_What you have to do:_ Write out, unaltered, each line from the top of the records below down to the line where "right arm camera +" appears, that line included.

_Extracted entries:_

*-*-*

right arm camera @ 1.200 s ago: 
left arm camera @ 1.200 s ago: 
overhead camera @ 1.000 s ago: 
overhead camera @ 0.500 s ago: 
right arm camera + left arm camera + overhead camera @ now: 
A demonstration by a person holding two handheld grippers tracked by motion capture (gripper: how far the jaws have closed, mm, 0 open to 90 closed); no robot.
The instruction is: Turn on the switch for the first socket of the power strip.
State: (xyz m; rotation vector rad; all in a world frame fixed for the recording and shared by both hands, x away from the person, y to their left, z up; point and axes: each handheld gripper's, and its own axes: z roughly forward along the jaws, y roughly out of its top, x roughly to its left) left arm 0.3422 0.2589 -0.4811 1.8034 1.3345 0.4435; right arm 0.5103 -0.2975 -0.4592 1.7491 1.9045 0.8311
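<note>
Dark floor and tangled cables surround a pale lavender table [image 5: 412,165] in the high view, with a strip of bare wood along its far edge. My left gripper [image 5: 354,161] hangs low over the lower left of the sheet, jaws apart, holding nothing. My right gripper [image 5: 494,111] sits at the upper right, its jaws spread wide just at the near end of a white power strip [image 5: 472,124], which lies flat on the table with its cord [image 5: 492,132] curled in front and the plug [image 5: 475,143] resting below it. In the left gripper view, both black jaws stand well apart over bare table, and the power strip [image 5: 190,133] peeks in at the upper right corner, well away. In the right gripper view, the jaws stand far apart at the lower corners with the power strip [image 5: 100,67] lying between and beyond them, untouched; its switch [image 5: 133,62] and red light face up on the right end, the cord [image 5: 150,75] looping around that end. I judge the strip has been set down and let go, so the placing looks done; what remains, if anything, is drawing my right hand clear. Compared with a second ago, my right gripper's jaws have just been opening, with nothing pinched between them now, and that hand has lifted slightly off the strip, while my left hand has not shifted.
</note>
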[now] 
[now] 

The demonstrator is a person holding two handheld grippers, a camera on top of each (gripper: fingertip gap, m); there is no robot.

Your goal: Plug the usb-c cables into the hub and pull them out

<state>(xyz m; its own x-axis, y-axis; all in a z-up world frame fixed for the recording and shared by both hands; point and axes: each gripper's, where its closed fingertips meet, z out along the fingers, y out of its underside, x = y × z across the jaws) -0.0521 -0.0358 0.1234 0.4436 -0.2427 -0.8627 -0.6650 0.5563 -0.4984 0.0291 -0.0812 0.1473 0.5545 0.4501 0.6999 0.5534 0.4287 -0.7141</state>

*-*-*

_Your solution:_
right arm camera @ 1.200 s ago: 
left arm camera @ 1.200 s ago: 
overhead camera @ 1.000 s ago: 
overhead camera @ 0.500 s ago: 
right arm camera + left arm camera + overhead camera @ now: 

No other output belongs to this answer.